The Ship of Theseus is a famous philosophical problem first posed in its current form during the time of ancient Greece. It is supposed that the famous ship sailed by the hero Theseus in a great battle was kept in a harbor as a museum piece, and as the years went by some of the wooden parts began to rot and were replaced by new ones; then, after a century or so, every part had been replaced.
The question then is if the “restored” ship is still the same object as the original. If it is, then suppose the removed pieces were stored in a warehouse, and after the century, technology was developed that cured their rot and enabled them to be reassembled into a ship? Is this “reconstructed” ship the original ship? If it is, then what about the restored ship in the harbor still being the original ship as well? And if that rebuilt ship set sail for a new destination, while the other stayed in the museum, had the ship really been there?

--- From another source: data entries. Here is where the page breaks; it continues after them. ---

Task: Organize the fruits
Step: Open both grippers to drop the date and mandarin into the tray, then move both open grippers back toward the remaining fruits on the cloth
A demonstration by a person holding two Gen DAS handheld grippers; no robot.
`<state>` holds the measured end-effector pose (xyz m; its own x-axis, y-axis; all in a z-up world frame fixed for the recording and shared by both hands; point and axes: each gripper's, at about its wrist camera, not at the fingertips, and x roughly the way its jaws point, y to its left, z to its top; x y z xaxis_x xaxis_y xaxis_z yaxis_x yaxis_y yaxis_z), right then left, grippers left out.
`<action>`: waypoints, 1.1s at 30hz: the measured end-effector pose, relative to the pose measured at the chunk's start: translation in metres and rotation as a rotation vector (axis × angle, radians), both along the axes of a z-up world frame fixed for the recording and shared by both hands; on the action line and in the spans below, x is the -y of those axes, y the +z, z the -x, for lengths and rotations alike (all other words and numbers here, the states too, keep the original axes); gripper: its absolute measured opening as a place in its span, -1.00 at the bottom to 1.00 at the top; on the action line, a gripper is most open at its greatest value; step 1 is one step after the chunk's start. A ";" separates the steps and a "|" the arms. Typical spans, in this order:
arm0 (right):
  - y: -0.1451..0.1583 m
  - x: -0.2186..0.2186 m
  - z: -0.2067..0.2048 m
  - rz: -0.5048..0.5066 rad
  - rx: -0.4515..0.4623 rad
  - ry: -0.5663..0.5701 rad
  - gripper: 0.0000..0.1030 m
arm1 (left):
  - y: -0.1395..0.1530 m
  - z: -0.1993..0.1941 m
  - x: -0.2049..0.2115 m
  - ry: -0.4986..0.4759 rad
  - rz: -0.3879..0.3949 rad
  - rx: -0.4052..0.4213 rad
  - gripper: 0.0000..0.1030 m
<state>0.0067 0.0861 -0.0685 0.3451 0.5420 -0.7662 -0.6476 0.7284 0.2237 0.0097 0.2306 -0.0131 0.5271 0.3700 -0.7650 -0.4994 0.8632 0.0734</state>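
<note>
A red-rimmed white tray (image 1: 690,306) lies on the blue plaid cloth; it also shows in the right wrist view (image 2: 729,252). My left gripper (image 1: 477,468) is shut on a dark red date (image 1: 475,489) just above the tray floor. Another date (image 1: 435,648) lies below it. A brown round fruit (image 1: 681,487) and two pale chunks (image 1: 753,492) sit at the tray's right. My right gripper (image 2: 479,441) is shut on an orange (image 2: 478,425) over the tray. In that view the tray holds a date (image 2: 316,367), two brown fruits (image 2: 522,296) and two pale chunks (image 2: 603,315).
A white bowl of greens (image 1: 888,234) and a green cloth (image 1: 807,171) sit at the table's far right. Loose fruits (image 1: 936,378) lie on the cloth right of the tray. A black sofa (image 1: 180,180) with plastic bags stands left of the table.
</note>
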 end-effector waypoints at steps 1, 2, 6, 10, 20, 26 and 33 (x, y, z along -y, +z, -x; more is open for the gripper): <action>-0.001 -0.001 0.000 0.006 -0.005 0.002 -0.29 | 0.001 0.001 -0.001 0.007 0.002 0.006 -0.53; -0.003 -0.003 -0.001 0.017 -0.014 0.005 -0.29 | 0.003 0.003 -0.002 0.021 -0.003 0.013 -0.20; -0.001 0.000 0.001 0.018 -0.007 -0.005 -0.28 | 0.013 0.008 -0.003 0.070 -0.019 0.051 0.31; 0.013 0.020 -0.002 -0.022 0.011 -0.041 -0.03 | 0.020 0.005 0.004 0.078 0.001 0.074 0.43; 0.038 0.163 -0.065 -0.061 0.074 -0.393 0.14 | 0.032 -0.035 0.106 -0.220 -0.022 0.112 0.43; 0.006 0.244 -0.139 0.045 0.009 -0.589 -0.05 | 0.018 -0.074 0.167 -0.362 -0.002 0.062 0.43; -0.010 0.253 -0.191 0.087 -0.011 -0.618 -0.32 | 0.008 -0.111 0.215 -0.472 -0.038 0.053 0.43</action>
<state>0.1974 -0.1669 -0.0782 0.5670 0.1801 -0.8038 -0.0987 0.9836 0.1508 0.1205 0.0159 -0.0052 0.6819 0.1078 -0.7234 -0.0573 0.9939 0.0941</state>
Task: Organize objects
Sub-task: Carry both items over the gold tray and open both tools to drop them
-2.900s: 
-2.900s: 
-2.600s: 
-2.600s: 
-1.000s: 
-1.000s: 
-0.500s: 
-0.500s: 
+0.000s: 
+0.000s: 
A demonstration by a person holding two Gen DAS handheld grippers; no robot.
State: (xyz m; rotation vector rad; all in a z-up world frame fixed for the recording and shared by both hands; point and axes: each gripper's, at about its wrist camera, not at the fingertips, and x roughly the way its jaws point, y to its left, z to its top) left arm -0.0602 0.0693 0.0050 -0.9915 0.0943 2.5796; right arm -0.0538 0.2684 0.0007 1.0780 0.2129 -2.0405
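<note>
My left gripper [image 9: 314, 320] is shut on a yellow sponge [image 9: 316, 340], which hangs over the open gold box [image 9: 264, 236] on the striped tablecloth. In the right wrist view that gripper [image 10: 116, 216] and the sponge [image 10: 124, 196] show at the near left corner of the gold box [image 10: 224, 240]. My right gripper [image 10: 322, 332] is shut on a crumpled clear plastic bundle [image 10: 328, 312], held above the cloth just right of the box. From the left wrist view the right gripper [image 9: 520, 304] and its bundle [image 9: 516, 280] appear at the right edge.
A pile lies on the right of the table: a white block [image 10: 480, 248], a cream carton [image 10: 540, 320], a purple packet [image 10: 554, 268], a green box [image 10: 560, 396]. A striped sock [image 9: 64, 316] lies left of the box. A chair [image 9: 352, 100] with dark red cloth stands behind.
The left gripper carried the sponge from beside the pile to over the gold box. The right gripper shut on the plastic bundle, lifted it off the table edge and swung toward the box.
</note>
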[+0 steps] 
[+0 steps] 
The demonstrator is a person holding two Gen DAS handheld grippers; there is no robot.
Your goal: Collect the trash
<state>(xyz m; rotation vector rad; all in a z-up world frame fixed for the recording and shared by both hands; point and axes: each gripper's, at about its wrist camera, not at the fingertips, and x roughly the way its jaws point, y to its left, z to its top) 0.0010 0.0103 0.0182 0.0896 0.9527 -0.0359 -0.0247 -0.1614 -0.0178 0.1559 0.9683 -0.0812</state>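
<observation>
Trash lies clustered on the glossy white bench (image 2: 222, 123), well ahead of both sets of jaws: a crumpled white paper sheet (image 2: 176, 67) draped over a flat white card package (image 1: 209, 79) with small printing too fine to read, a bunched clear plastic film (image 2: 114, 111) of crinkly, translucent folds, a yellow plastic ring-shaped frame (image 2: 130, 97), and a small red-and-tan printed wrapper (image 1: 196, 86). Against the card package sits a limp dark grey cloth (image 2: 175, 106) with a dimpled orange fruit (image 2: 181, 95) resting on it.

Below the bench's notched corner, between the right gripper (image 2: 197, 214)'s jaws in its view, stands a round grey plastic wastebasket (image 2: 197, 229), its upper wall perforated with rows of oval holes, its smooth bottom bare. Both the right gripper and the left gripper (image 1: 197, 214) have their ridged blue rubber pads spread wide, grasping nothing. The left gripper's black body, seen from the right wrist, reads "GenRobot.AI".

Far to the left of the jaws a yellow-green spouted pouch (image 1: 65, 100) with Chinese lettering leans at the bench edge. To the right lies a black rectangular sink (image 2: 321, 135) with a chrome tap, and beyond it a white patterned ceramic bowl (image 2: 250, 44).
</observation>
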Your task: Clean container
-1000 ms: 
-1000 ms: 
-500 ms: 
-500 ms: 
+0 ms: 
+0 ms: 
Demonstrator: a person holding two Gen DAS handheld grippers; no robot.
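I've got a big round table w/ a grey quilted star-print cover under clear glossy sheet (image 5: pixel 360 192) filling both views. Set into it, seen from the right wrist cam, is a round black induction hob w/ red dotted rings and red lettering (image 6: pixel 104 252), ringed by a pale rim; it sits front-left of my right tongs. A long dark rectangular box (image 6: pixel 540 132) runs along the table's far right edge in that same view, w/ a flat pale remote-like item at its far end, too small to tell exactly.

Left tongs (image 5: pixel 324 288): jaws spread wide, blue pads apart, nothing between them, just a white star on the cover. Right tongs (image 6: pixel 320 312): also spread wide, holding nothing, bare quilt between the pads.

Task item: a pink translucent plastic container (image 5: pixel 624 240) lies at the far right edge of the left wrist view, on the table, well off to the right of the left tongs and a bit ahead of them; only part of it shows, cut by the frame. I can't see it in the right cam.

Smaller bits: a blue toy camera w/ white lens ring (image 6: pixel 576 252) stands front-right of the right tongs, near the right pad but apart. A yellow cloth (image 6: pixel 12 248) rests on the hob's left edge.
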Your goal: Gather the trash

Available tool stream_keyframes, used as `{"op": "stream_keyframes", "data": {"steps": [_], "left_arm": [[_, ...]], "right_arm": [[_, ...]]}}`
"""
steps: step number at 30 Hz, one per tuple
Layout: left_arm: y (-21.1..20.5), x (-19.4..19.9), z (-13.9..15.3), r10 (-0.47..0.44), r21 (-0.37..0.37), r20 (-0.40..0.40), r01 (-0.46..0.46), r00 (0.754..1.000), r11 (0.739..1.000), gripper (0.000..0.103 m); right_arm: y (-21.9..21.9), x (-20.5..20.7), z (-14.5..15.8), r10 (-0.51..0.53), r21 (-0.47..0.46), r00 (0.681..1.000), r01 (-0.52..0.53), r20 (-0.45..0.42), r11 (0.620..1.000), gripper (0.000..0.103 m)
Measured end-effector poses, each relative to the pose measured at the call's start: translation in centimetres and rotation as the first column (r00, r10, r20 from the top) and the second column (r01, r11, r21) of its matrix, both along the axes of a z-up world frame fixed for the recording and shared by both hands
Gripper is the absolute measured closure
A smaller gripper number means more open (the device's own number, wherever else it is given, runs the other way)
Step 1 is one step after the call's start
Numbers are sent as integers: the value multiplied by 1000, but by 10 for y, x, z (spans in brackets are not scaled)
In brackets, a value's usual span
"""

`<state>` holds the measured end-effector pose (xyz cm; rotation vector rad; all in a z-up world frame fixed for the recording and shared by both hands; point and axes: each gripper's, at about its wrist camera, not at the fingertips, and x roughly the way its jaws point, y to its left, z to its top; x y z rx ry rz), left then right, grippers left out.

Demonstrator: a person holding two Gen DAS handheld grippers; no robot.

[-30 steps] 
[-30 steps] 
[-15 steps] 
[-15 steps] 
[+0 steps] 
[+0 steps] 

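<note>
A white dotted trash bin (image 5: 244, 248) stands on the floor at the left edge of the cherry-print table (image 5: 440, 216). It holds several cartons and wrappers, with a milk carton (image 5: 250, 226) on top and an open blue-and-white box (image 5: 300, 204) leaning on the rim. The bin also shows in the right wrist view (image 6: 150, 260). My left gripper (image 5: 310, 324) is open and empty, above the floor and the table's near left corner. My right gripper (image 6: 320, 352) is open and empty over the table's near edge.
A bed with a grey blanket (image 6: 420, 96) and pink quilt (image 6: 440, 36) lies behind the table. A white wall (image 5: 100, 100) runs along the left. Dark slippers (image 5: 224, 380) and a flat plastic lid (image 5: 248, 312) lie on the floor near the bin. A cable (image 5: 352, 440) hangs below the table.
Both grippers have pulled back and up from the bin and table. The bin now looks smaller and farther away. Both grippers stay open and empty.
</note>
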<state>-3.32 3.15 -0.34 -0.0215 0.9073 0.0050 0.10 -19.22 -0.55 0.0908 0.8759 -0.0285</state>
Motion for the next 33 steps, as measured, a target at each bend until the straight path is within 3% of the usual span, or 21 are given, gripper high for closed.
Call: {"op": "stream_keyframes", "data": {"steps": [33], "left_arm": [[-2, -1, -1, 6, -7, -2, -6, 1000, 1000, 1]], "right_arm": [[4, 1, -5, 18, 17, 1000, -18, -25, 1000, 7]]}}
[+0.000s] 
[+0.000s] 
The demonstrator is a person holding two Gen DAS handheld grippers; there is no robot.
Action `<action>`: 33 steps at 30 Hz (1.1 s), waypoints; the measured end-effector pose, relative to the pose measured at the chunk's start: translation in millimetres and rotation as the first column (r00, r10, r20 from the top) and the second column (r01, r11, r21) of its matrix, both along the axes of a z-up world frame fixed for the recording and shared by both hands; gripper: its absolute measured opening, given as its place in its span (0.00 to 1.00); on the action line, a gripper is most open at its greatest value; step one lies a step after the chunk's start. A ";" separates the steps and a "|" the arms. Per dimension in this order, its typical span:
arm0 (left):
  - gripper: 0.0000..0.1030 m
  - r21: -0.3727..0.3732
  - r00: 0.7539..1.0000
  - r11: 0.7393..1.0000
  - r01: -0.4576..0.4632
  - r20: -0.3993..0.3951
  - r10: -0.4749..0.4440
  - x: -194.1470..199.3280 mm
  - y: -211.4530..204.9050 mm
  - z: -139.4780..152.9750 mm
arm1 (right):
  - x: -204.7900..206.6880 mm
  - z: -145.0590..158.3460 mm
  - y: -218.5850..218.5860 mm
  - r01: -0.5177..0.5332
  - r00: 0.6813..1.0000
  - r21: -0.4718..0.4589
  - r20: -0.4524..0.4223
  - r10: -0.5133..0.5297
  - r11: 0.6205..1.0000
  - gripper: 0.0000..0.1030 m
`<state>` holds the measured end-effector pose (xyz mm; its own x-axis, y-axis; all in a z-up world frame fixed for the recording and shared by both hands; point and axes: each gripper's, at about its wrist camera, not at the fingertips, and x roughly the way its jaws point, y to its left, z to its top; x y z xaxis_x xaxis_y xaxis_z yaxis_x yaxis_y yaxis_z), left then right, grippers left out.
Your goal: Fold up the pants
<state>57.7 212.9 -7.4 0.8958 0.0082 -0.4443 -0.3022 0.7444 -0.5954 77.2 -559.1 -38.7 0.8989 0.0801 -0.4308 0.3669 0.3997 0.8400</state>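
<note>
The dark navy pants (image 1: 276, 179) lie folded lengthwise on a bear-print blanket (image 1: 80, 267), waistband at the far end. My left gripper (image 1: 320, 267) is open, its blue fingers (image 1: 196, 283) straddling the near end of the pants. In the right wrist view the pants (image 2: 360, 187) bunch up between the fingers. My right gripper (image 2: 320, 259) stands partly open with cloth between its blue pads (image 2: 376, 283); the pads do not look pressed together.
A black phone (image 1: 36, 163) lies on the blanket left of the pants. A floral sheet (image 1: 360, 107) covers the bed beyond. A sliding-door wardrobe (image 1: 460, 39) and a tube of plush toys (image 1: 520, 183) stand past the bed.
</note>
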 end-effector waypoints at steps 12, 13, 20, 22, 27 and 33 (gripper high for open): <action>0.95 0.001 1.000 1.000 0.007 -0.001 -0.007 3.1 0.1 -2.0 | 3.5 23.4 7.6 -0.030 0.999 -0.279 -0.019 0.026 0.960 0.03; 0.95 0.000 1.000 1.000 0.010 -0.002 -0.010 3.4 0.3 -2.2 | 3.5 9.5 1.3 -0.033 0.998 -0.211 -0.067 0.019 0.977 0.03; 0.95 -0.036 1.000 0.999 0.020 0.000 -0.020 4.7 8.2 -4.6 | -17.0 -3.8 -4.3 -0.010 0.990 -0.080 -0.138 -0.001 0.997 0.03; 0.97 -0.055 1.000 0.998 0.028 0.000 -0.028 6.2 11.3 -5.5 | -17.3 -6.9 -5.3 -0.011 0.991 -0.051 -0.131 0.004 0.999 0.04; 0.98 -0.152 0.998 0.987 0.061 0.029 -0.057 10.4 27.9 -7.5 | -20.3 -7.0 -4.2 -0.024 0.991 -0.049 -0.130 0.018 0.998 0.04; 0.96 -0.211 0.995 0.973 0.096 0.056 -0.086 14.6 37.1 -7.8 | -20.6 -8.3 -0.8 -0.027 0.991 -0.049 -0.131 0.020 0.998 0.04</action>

Had its crew been on board the same ship?
This has been in interesting problem without a real solution for centuries, but it never really had a practical application until the birth of the Exalted… digital humans that were brought into existence by the destruction of the original brain and capable of copying themselves and having multiple copies acting at once.
Philosophers have never stopped arguing about the idea, or about at what point a divergence a copy of one of the Exalted becomes a new person instead of a theoretical copy, but for their part the Exalted have solved the problem to their satisfaction. For the most part, they subscribe to Heraclitus’ original solution… the idea that identity is an inherently fluid and changing concept, and that nothing remains “itself” for any period of time anyway. The change to their identity made in the evolution between biological and machine life, to them, is no more severe than the change to a boy’s identity the first time he learns his street address… he is no longer the same person, but the consciousness of the first and second person merge – the idea that it is impossible to step twice into the same river, as even as the water flows and replenishes itself, the original is gone. Just like that, human consciousness is always moving on as well… flowing effortlessly from place to place capable of maintaining it. Maintaining some degree to continuity of consciousness is all that matters to them.
In practical terms, how they approach this is to minimize the flow and maximize continuity. An Exalted copy made seeks to return to a central location and join with her other copies as soon as possible, merging their memories. As long the memories and experiences continue to be merged, continuity of consciousness is maintained and the Exalted as satisfied that they, their original, biological mind, and their copies are all the same being, not different beings.
(Even by the standards of this story, this is a simplistic explanation of the problem, and there isn’t really a “right” answer to the paradox. If you are encountering this idea for the first time and are curious, I urge you to read more about it)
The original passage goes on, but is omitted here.